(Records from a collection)

◇ ◇ ◇

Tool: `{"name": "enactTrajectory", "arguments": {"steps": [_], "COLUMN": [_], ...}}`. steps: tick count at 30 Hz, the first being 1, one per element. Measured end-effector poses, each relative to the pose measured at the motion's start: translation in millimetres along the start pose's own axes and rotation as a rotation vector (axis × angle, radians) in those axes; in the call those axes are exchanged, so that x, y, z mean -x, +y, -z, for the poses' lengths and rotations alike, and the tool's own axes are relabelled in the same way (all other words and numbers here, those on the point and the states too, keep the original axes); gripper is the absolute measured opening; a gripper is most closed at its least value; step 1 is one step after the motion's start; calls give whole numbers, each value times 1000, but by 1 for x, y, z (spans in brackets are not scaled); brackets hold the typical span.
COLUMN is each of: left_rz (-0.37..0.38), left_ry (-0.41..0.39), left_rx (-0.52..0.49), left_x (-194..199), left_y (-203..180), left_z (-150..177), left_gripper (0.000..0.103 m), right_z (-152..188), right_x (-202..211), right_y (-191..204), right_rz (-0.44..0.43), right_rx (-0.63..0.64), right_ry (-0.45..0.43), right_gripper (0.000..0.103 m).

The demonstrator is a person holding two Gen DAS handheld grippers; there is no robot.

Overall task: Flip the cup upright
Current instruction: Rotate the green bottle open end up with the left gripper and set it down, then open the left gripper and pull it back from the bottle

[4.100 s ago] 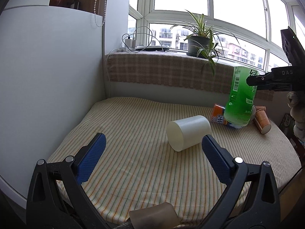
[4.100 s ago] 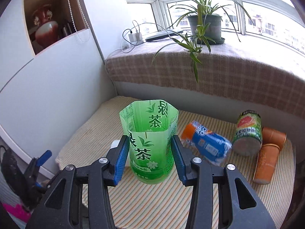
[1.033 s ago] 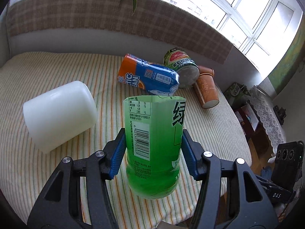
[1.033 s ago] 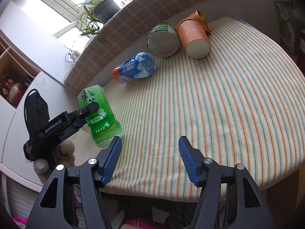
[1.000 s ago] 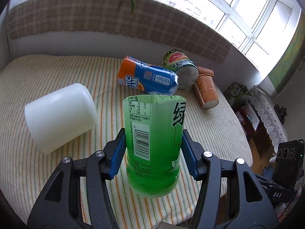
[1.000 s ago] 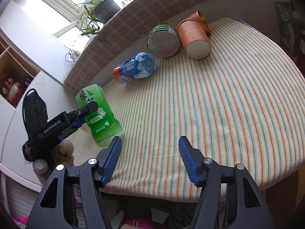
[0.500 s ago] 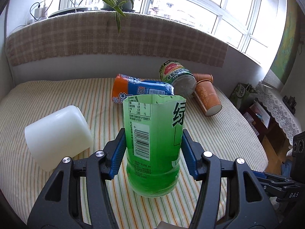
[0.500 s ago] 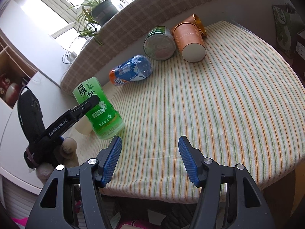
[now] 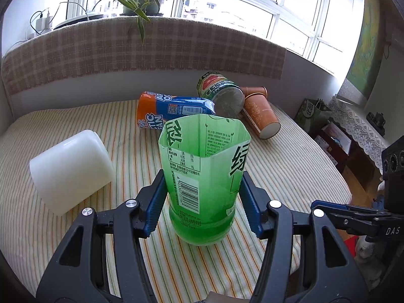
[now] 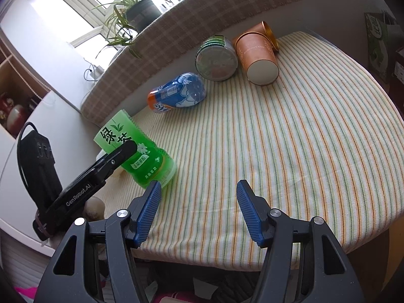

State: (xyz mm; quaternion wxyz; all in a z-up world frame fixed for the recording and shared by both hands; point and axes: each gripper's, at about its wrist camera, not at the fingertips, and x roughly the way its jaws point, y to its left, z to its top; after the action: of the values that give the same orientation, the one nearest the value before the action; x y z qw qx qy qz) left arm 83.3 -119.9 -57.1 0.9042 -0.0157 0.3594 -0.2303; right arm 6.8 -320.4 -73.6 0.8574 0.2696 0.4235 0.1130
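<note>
Green see-through cup (image 9: 204, 176) stands upright, open-topped, between left tongs (image 9: 202, 210).

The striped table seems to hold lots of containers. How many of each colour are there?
Green: 2, the cut-off green plastic bottle cup standing upright and the green tin can on its side.
White: 1, the white plastic cup, lying down.
Blue and orange: 1, the blue-and-orange bottle cup, lying down.
Copper-brown: 2, the paper cups, lying down.
Total: 6.

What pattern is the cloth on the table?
The tablecloth has thin orange and green stripes on cream, clearest in the right wrist view.
</note>
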Motion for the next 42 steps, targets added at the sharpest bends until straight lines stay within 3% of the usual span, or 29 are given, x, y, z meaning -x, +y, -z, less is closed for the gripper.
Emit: {"name": "enactTrajectory", "arguments": {"steps": [4,6,12,15,25,27,29,36,42], "left_rz": [22,31,48,50,51,42,32,-16,-131], "left_ry": [15,29,43,44,71,71,60,18,-117], "left_rx": [0,7,8,0,-2,-4,-11,1,21], "left_x": [3,2,5,7,15,19,25,51,86], "left_y": [-1,0,-1,-2,2,3,4,14,23], "left_z": [4,6,11,13,25,29,33,46,46], "left_gripper": [59,67,69,78,80,86,90,90,92], "right_z": [0,0,2,2,5,6,7,12,18], "right_x": [0,0,2,3,8,9,10,20,31], "right_y": [2,2,3,4,14,17,22,45,63], "right_rz": [1,2,1,1,9,21,35,152,232], "right_rx": [5,5,8,10,48,68,90,223,305], "right_ry": [-1,-3,-7,-8,-27,-39,-59,-164,-282], "right_gripper": [61,61,61,61,61,61,61,61,71]}}
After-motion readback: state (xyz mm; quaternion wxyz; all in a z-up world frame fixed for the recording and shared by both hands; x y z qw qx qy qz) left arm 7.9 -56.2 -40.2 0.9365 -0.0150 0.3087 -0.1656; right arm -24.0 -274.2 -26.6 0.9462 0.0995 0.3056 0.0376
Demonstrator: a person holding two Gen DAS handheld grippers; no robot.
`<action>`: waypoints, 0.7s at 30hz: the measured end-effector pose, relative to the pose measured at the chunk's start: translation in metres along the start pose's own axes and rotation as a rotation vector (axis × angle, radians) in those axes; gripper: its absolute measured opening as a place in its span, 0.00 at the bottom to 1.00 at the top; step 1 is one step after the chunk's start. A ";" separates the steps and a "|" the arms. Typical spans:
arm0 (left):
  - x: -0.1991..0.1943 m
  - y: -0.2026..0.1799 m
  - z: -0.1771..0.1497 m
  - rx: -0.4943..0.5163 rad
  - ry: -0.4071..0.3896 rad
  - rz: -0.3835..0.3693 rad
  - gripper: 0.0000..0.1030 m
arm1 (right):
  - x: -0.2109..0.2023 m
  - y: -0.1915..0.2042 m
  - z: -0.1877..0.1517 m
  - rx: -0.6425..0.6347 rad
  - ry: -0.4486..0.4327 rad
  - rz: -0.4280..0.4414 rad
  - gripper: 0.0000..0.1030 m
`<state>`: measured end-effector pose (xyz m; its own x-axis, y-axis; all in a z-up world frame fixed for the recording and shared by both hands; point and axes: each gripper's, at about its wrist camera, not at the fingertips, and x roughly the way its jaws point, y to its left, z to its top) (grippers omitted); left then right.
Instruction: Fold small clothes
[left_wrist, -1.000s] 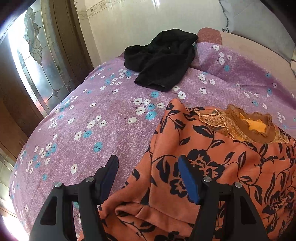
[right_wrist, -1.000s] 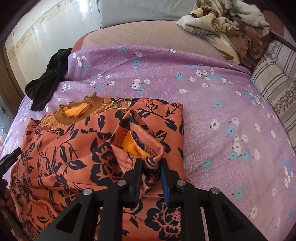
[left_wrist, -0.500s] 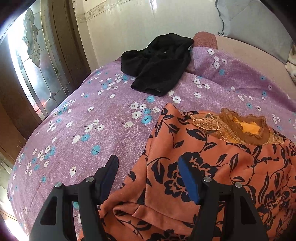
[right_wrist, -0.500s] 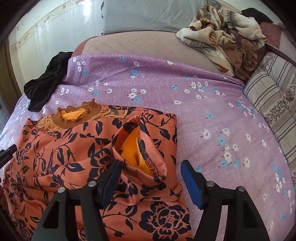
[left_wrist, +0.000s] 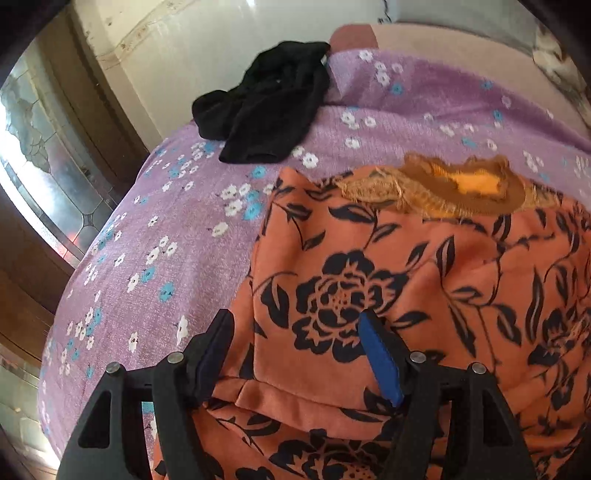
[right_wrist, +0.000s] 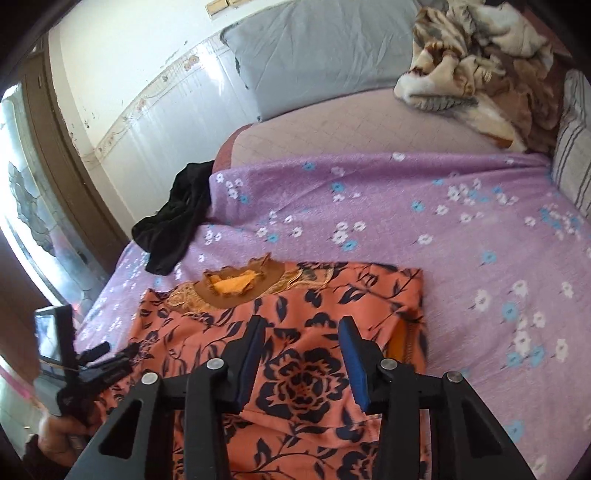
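Observation:
An orange top with black flowers (left_wrist: 369, 258) (right_wrist: 369, 288) lies flat on the purple flowered sheet (left_wrist: 166, 221), its brown collar (left_wrist: 472, 181) (right_wrist: 232, 286) at the far end. My left gripper (left_wrist: 295, 317) straddles the top's left edge. Its jaws are opening a little, with cloth between them and no pinch. My right gripper (right_wrist: 302, 321) hovers over the middle of the top. Its jaws are closing but stand apart, with nothing pressed between them. The folded-in sleeve (right_wrist: 406, 332) lies at the top's right edge. The left gripper (right_wrist: 92, 365) also shows at the lower left of the right wrist view.
A black garment (left_wrist: 269, 103) (right_wrist: 177, 218) lies crumpled at the far left corner of the bed. A grey pillow (right_wrist: 317, 48), a heaped patterned blanket (right_wrist: 480, 66) and a striped pillow (right_wrist: 572, 140) sit at the back and right. A glass door (left_wrist: 37, 147) stands left.
My right gripper let go of the sleeve cuff, spread wide, then narrowed while lifting back; the sleeve now lies flat. My left gripper slid forward along the top's left edge.

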<state>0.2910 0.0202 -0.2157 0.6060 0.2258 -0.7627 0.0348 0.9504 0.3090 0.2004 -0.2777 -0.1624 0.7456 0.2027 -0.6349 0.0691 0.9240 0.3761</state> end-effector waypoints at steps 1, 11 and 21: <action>0.003 -0.002 -0.003 0.024 0.005 0.011 0.69 | 0.012 0.000 -0.003 0.002 0.061 -0.002 0.42; 0.014 0.041 0.004 -0.122 0.048 0.039 0.73 | 0.025 -0.045 0.000 0.119 0.185 -0.101 0.37; 0.001 0.042 0.008 -0.147 0.024 -0.016 0.73 | 0.012 -0.083 0.013 0.281 0.152 -0.022 0.40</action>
<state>0.2995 0.0584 -0.1993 0.5874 0.2137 -0.7805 -0.0737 0.9746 0.2114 0.2124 -0.3559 -0.1922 0.6354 0.2491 -0.7309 0.2806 0.8074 0.5191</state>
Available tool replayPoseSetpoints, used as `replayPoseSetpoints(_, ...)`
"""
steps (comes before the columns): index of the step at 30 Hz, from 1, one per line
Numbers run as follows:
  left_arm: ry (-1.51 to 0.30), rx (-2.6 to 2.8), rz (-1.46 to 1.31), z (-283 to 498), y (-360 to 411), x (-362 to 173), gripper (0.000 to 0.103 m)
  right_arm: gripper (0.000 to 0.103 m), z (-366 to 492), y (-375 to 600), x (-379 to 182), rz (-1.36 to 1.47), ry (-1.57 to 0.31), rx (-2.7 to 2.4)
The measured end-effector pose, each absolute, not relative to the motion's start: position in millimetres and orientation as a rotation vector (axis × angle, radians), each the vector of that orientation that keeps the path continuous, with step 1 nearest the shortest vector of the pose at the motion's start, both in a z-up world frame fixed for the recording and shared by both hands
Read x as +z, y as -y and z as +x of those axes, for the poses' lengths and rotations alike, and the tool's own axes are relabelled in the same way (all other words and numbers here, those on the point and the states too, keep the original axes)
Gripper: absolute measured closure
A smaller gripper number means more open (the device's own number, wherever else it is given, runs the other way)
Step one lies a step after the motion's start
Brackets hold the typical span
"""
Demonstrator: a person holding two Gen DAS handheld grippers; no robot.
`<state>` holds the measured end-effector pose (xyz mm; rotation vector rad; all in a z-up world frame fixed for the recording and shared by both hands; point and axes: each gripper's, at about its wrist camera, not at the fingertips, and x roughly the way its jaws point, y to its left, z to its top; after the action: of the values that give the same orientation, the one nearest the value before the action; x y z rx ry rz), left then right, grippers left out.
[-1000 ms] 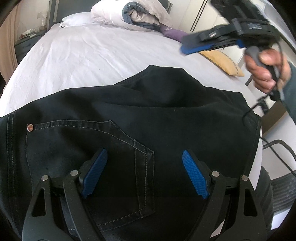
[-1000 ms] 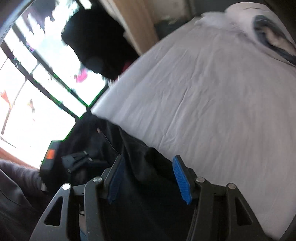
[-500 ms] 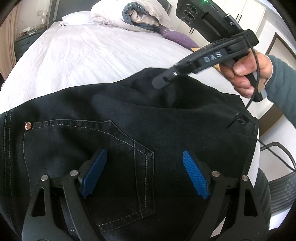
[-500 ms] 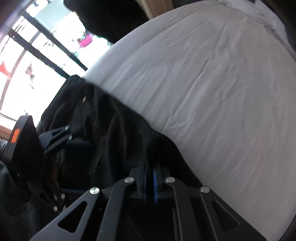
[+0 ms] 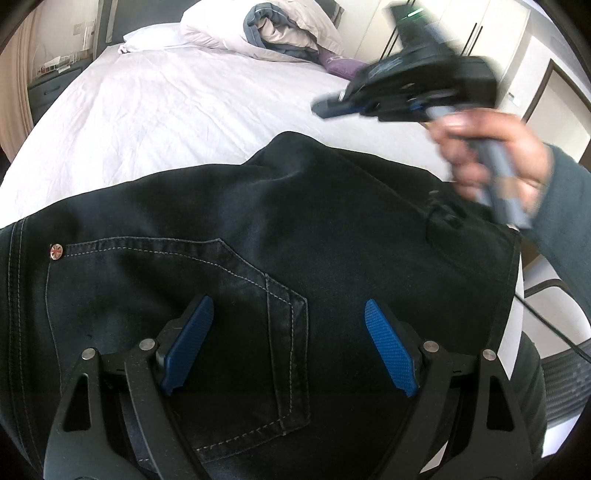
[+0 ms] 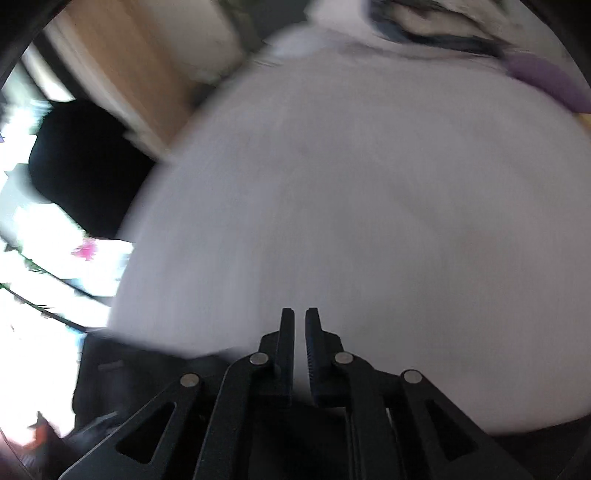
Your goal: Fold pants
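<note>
Black folded pants (image 5: pixel 258 221) lie on the white bed, back pocket up with pale stitching and a copper rivet. My left gripper (image 5: pixel 288 343) is open just above the pocket, its blue pads apart and holding nothing. My right gripper (image 5: pixel 334 107) shows in the left wrist view, held in a hand above the far right part of the pants, blurred. In the right wrist view the right gripper (image 6: pixel 300 325) has its jaws nearly together with nothing between them, above the bed sheet. The pants edge (image 6: pixel 147 369) shows dark at the lower left there.
The white bed sheet (image 5: pixel 166 110) stretches away behind the pants. A bundled duvet and pillows (image 5: pixel 266 33) lie at the head, with a purple cushion (image 5: pixel 343 66). A nightstand (image 5: pixel 51 85) stands far left. A cable and chair (image 5: pixel 554 354) are at the right edge.
The right gripper closed down at the pants' far edge half a second ago and has now lifted up and away, still closed and empty. The left gripper has not moved.
</note>
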<state>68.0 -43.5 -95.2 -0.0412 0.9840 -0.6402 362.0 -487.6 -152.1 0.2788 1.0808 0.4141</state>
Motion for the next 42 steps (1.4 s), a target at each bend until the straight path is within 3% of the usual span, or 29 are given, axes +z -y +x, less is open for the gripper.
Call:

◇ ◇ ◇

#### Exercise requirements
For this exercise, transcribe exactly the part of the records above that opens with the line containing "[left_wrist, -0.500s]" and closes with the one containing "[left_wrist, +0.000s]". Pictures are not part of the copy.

#### Solution for this task
[left_wrist, -0.500s] 
[right_wrist, -0.500s] 
[left_wrist, +0.000s] 

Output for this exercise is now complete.